◆ Exercise ◆
Taking the line that contains "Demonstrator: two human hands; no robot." as the starting point, give again exactly every line up to and including the last line of the records below.

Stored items
══════════
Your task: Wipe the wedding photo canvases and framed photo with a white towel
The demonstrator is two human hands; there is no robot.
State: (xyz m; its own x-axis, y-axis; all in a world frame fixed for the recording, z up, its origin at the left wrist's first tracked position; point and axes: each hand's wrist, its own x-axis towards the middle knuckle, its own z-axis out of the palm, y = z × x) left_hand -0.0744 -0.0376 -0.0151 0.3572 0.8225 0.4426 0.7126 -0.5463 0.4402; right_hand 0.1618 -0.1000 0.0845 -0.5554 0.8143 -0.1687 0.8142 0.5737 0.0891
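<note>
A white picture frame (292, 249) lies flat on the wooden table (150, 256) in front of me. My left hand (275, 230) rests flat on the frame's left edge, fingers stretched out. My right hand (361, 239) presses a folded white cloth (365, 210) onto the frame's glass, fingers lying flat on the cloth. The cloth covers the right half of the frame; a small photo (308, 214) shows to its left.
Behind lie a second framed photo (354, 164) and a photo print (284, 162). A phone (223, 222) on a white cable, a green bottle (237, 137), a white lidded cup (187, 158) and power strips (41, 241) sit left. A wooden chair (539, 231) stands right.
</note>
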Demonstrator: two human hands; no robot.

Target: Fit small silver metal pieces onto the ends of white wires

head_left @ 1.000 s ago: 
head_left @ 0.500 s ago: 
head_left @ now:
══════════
◆ Reply ◆
Demonstrator: two human hands; no robot.

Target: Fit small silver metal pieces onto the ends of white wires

head_left @ 1.000 s ago: 
head_left @ 0.500 s ago: 
head_left @ now:

Nothing further is required of the output.